社説

2024.07.10

 郵政民営化法の見直しが進められる中で、原案5項目の中に盛り込まれる3社体制――。すでに12年間も4社でさまざまなことが進められる中で「何を今さら」と複雑な思いを持つ郵政関係者の方も多いかもしれない。しかし、背景に日本郵政グループの根本的な問題がある。資本金の差を見ると明白だ。日本郵政は3兆5000億円の資本金を持つのに対し、日本郵便は4000億円。日本郵便が主体的に何かをやろうとしてもできない構造がここにあるようだ。

自信を持って進む郵便局を描くには

 例えば、子会社をつくる際も日本郵政が資金を出す。それでは日本郵便にとっては自らの子会社ではないと思わざるを得ないため、会社を成長させる道筋ができづらい。

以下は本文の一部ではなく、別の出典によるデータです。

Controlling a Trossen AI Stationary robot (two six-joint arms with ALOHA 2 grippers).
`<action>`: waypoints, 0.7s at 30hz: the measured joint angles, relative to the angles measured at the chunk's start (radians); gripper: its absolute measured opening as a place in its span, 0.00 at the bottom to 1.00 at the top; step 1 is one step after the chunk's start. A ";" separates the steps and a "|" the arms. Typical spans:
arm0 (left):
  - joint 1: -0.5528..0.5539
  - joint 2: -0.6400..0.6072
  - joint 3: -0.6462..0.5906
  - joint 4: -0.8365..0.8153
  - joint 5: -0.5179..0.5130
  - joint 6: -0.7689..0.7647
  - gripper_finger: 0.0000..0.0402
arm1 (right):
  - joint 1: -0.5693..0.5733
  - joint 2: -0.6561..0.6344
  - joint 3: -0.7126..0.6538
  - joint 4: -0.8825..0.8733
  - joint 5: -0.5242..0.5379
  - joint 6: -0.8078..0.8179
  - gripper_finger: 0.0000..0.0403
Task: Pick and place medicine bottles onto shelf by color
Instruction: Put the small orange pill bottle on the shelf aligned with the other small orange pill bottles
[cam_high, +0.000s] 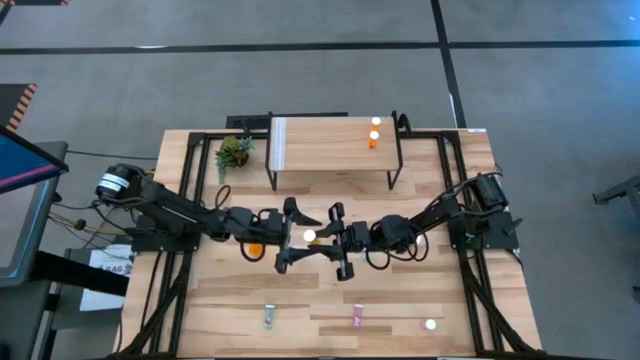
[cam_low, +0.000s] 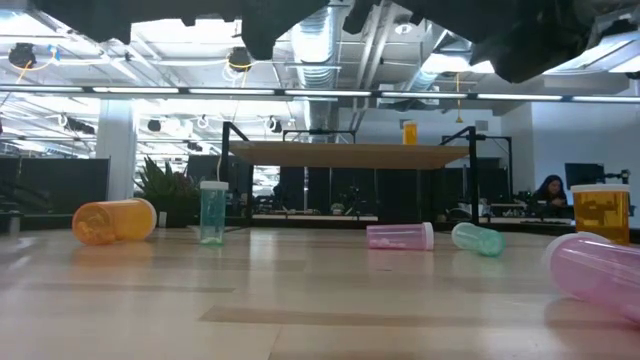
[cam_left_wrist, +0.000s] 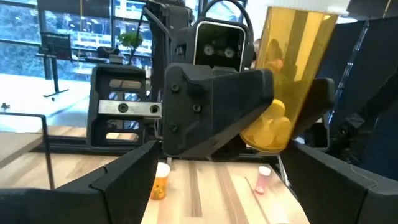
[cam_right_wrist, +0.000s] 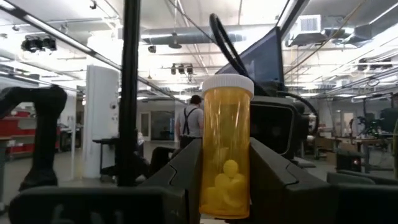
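Wooden tabletop (cam_high: 400, 300) under an open-ceiling office; right hand (cam_high: 318, 238) clenches an upright orange bottle (cam_right_wrist: 227, 149) mid-table, left hand (cam_high: 290, 240) released at nine o'clock.

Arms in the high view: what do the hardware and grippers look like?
Both arms are black, jointed and boxy, with black cables looping along them. The left arm carries a round silver-white part near its base; the right arm mounts on a black block. The left gripper and right gripper have long, flat, angular black fingers.
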 joint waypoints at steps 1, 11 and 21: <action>-0.001 0.002 0.001 -0.001 0.003 0.000 0.81 | 0.001 0.000 0.000 -0.004 0.000 0.000 0.30; 0.000 0.003 0.000 -0.013 0.045 0.005 0.75 | 0.000 -0.001 0.000 -0.077 0.000 0.026 0.30; 0.001 0.003 0.000 -0.013 0.074 0.017 0.52 | -0.007 0.000 0.000 -0.114 0.001 0.077 0.36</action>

 なぜ資本金にここまで差があるのかを探ると、郵政民営化法があった。詳しい関係者によると、17年前に5社体制で始まった当初の民営化法では、郵便局会社は将来なくして、国が支援する法体系だった。
 都市部の局はゆうちょ銀行、かんぽ生命との委託契約で商品が売れれば生き残れるが、過疎地の郵便局は収益が上がらないため、なくなってしまう。

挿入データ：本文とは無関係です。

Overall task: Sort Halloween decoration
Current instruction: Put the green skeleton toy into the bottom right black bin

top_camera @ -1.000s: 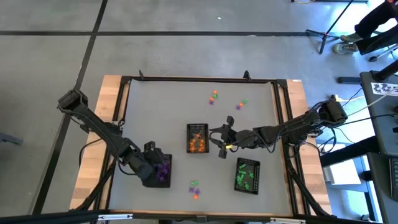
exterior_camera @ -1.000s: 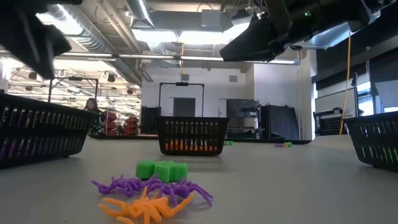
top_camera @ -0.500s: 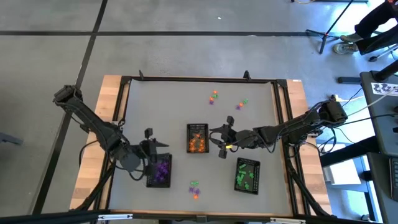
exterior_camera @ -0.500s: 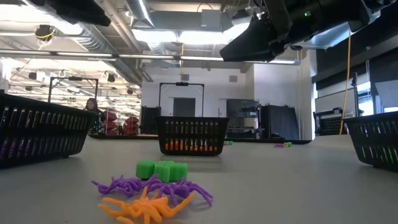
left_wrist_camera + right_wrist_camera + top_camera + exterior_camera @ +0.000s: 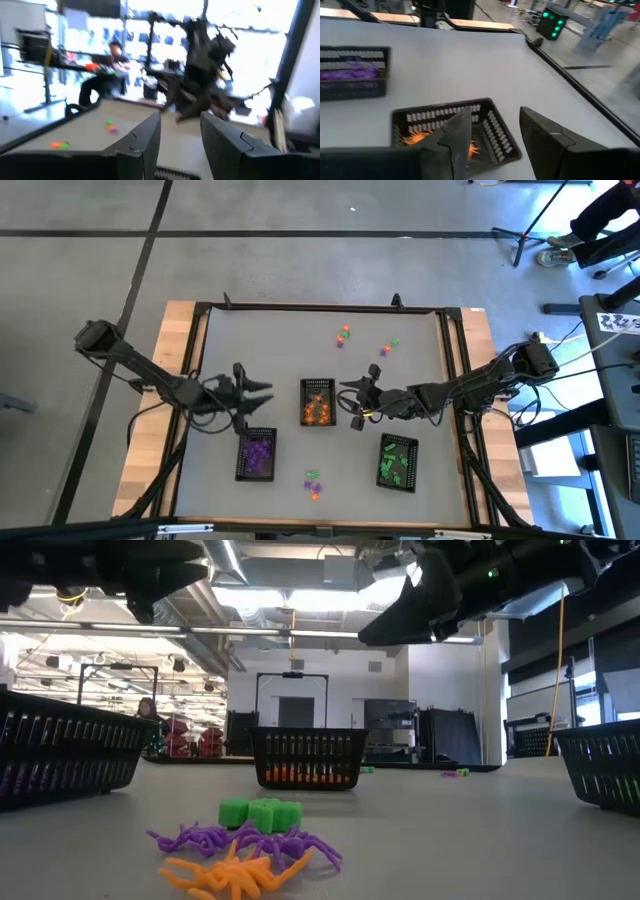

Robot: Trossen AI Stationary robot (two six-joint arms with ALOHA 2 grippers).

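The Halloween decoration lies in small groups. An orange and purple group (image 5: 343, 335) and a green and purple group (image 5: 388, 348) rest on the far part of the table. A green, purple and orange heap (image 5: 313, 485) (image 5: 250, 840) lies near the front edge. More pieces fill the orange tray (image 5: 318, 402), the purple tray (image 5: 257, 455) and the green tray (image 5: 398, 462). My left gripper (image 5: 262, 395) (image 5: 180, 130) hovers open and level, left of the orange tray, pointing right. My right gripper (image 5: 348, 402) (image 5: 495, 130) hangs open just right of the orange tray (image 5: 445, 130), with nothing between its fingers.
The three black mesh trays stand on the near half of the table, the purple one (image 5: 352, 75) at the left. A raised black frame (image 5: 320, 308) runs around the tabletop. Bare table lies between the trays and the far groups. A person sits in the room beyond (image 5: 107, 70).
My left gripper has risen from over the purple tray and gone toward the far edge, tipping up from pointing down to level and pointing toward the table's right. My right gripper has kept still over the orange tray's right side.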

12年前の改正法で見直し、当初10年間で売却するとなっていた金融2社株式を「目指す」と、努力目標に変えられた。
 努力目標は①ユニバーサルサービスを安定的に提供②約2万4000の郵便局ネットワーク維持。二つの条件がそろわなければ売却はできない。郵便局は金融2社の委託手数料に9割方依存していたためだ。
 現在は、持ち株会社に3社がぶら下がる形だが、4社体制では資金面からどうしても日本郵便が弱い立場になる。一番弱い会社に貯金も保険も営業面で頼る。

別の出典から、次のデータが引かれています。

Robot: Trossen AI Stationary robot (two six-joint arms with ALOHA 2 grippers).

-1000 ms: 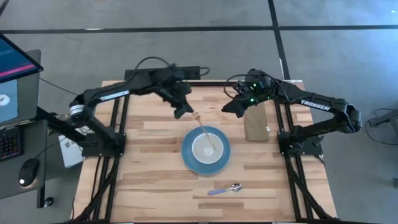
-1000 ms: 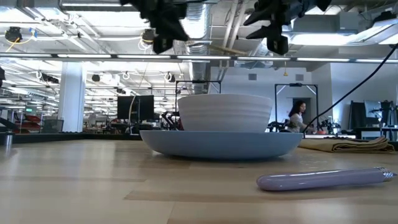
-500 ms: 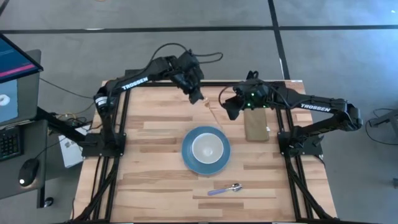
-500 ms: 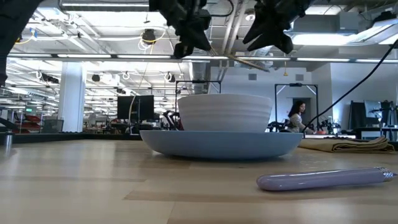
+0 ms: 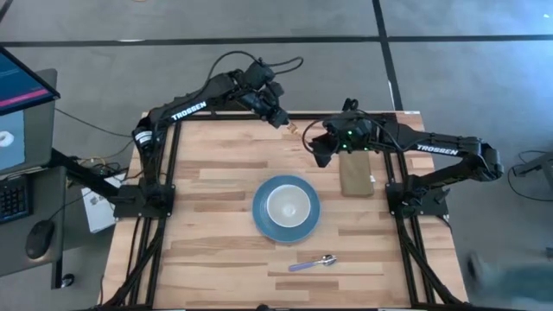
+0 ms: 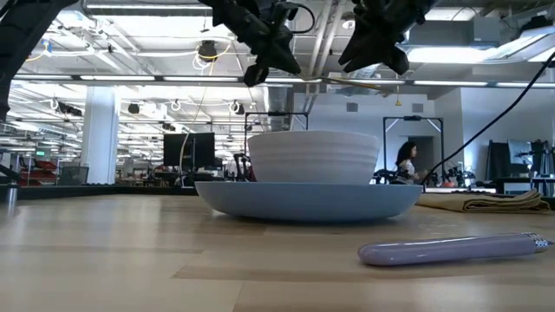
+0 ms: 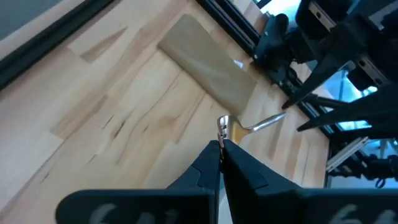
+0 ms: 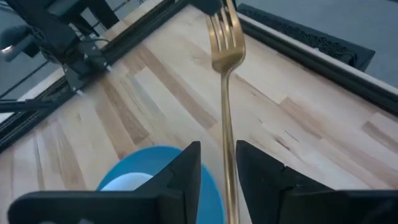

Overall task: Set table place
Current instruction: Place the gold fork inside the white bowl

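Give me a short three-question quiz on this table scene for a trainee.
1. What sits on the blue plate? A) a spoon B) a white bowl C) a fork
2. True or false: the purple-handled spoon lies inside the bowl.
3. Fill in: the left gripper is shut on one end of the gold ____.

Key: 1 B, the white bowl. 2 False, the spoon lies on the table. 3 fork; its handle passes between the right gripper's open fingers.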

金融ユニバーサルサービスが課せられているのは、ゆうちょ銀行ではなく、かんぽ生命でもなく日本郵便だ。
 矛盾した今の法体系のままでは、日本郵便には永遠に日が当たらない。手数料に頼らずに自信を持って業務を遂行するには、日本郵政と日本郵便が一緒になる形しかないのではないだろうか。
 抜本改正だが、日本郵政グループの主役はやはり郵便局。そこを生かす法体系にしなければ、長期で考えるとグループ全体が朽ちていくように思える。